__Your goal__
In the entries below, the word "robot" appears on some lines. Copy each of those lines.

__Excerpts from a dataset__
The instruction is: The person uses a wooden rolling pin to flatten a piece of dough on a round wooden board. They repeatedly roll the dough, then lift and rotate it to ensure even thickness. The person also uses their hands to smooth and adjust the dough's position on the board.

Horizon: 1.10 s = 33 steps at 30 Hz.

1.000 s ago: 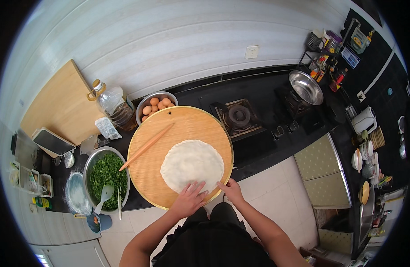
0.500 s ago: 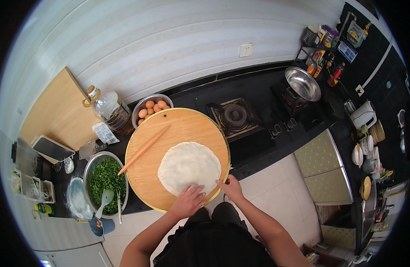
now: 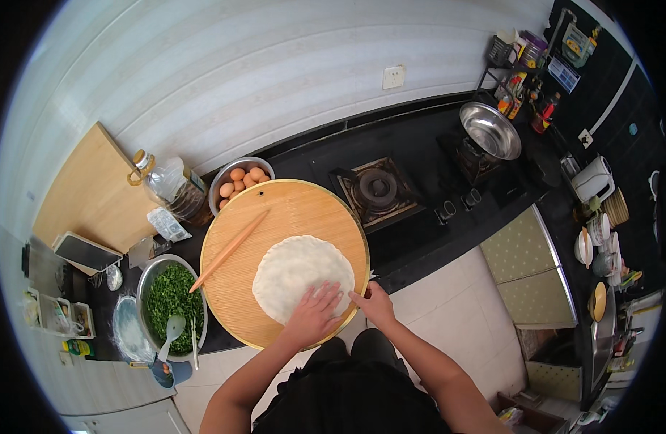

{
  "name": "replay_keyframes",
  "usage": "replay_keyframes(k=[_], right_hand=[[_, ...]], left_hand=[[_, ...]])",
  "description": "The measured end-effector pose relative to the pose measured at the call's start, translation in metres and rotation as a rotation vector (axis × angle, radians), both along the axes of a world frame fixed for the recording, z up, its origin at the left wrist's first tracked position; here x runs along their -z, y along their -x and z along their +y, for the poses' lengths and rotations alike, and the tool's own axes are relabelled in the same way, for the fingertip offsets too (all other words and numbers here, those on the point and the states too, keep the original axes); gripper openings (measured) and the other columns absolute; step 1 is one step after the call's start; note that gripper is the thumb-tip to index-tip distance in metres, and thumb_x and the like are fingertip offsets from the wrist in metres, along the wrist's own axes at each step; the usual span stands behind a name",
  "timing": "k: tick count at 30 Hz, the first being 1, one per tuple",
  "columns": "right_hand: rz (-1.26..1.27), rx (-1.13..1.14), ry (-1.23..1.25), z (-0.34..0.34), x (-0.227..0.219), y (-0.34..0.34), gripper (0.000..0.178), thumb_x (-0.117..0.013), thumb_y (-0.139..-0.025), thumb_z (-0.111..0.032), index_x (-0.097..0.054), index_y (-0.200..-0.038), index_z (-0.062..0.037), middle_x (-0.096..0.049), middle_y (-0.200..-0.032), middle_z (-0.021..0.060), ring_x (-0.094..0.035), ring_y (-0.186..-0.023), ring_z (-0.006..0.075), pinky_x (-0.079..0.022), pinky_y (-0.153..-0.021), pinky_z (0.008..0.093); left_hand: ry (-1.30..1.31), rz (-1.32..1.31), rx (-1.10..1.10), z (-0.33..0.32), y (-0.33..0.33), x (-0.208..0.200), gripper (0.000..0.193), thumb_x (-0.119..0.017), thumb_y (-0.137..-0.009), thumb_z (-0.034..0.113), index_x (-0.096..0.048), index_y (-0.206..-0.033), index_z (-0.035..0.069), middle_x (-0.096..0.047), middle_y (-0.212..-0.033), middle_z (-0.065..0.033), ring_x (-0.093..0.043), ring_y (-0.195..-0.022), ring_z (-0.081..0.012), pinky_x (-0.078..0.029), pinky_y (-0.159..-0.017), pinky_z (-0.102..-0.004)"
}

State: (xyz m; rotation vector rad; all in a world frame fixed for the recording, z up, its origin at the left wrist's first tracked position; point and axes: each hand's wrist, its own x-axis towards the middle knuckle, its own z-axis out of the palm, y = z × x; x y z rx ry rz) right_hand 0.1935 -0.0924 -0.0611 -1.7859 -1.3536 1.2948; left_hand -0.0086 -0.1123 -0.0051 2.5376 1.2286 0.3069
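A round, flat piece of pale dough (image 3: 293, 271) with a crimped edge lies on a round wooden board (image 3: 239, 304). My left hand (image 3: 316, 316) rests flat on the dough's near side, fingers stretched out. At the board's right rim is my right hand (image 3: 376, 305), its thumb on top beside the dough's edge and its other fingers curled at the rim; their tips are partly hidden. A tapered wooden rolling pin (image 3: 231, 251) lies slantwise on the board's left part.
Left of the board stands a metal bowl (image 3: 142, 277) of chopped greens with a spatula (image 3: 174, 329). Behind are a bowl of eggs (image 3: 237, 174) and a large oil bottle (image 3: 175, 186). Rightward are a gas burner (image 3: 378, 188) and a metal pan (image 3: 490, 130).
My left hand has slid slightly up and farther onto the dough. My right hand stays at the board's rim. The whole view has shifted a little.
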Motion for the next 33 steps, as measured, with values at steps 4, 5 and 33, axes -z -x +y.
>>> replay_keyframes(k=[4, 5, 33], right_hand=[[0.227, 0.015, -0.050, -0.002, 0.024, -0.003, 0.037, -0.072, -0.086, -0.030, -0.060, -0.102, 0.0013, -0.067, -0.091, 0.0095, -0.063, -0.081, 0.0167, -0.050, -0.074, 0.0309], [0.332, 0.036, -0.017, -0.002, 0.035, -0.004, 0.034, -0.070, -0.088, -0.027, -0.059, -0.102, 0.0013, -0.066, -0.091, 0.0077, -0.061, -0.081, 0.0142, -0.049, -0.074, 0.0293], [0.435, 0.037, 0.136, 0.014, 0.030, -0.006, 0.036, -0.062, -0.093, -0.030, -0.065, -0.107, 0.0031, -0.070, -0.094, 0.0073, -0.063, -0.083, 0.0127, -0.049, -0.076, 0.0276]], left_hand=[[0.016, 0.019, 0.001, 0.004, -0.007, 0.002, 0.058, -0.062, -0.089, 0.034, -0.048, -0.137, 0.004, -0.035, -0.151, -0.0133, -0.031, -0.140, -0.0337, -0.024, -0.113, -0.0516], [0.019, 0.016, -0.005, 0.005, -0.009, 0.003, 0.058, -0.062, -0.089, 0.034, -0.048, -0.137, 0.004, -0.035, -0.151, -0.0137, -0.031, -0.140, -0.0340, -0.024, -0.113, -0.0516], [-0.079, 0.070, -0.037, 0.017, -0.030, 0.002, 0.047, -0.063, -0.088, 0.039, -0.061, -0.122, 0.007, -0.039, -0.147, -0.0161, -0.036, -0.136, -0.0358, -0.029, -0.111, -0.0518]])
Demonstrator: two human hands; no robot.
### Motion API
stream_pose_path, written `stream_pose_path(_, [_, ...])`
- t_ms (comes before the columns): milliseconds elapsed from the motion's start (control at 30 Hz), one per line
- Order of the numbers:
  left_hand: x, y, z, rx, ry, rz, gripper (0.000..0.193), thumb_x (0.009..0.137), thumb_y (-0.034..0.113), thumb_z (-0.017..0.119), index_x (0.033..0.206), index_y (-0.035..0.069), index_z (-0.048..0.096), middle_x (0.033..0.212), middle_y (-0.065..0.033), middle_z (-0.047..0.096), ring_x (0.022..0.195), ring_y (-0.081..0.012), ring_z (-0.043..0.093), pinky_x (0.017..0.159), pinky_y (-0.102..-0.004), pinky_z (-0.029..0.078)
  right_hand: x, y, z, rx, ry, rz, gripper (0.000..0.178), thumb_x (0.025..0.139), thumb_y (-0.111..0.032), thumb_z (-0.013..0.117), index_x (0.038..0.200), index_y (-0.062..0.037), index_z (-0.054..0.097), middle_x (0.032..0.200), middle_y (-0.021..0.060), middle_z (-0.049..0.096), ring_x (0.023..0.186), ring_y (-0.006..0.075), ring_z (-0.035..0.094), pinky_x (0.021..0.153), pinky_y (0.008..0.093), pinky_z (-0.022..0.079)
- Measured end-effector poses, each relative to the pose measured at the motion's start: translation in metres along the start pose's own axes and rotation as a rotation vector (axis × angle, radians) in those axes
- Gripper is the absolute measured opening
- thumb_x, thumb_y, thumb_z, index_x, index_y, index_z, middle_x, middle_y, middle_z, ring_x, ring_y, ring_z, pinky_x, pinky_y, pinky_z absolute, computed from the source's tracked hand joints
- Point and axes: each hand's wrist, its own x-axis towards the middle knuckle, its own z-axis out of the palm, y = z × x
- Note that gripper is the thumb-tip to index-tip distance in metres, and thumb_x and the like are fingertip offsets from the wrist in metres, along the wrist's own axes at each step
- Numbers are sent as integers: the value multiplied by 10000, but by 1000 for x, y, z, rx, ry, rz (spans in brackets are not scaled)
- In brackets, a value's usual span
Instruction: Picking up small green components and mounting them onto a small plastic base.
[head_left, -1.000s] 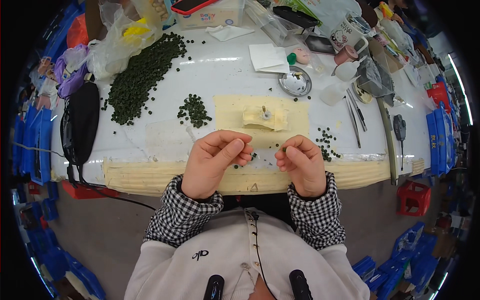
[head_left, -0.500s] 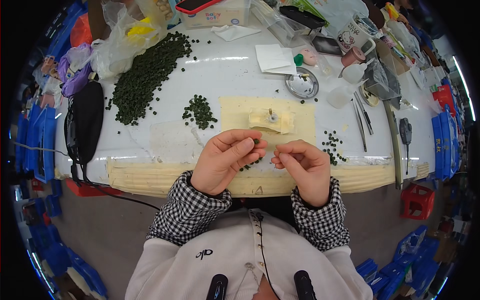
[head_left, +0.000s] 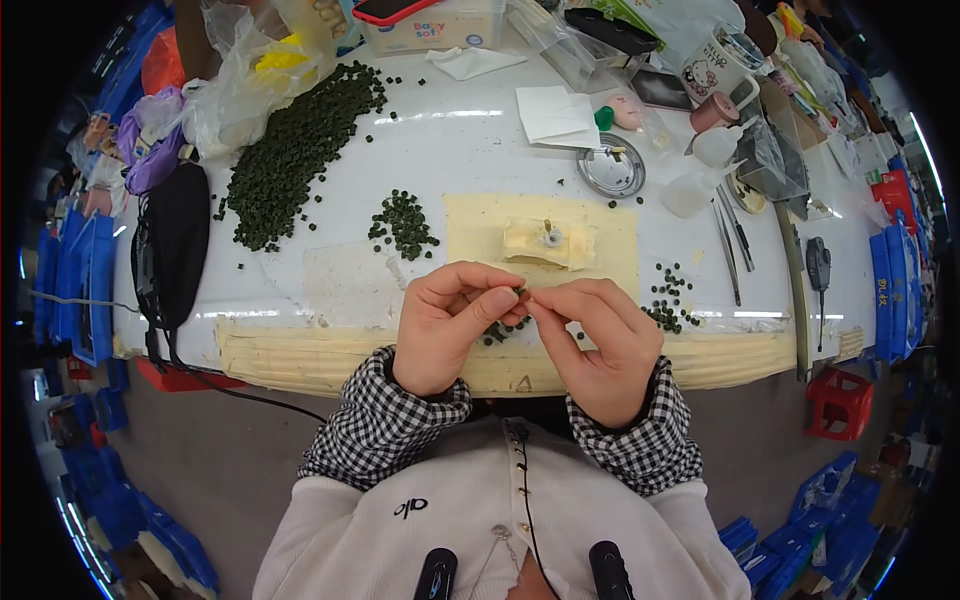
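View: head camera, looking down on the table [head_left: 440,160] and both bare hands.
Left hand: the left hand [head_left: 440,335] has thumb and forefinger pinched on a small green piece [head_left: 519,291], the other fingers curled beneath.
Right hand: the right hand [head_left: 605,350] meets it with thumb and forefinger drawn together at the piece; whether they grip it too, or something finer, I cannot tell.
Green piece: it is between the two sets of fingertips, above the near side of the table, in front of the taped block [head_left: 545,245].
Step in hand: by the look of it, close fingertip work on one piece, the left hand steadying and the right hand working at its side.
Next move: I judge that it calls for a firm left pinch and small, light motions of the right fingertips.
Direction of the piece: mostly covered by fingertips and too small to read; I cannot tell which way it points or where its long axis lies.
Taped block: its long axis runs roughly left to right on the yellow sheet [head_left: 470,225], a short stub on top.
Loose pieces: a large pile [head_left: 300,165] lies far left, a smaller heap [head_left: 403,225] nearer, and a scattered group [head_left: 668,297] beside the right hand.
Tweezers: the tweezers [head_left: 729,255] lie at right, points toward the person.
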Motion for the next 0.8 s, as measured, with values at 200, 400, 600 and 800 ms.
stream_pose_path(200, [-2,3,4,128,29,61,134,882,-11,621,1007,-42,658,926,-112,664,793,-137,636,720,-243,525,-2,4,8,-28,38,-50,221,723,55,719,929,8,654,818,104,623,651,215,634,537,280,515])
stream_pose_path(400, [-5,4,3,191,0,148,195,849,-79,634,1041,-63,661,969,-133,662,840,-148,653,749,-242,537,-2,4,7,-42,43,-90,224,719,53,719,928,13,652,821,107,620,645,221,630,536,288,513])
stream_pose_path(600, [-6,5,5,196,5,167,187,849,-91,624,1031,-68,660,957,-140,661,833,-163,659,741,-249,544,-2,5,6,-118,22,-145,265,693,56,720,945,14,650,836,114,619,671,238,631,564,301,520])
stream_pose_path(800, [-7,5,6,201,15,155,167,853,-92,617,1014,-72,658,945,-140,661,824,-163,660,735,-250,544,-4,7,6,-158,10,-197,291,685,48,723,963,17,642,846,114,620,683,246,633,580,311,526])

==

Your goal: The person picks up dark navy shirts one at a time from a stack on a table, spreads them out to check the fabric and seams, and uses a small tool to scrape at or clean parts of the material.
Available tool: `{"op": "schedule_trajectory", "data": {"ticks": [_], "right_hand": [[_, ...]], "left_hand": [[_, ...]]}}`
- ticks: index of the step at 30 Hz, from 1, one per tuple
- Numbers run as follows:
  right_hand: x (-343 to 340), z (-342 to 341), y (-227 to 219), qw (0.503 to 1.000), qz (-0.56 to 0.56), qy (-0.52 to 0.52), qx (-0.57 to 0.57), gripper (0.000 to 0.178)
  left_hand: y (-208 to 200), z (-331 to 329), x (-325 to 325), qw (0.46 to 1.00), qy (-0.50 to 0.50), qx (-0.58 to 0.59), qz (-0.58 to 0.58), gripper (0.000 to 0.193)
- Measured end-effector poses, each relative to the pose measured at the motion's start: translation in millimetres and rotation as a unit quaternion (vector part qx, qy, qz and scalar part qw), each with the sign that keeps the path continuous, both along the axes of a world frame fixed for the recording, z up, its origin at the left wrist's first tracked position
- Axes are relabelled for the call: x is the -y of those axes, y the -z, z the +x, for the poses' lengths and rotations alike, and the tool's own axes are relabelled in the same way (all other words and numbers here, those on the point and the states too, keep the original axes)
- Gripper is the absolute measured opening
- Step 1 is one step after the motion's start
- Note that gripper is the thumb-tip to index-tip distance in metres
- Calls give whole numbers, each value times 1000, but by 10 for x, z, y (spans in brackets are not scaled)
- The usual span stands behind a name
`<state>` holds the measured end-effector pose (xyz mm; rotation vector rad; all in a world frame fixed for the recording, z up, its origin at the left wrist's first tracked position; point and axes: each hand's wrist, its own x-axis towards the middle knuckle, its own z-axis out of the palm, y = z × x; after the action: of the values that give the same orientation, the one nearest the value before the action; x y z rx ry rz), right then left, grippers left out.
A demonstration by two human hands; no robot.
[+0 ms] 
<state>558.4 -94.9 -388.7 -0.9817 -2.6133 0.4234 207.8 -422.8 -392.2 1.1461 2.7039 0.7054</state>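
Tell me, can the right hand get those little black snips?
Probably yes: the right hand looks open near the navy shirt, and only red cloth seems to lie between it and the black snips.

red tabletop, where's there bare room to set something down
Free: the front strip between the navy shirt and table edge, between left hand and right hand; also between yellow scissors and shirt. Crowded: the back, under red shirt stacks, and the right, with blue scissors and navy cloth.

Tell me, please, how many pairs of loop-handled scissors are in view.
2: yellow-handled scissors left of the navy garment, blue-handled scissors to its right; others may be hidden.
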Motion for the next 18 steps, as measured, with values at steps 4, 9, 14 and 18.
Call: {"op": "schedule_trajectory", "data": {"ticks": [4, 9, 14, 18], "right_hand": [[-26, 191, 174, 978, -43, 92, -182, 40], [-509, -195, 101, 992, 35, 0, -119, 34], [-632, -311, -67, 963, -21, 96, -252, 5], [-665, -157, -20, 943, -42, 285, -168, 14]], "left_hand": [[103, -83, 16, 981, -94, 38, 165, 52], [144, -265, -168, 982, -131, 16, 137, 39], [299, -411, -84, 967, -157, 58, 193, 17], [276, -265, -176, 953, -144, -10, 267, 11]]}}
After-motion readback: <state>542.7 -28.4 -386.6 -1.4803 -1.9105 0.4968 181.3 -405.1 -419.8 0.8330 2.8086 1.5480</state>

__Answer for this exercise__
Demonstrator: two human hands; no robot.
A demonstration by two human hands; no robot.

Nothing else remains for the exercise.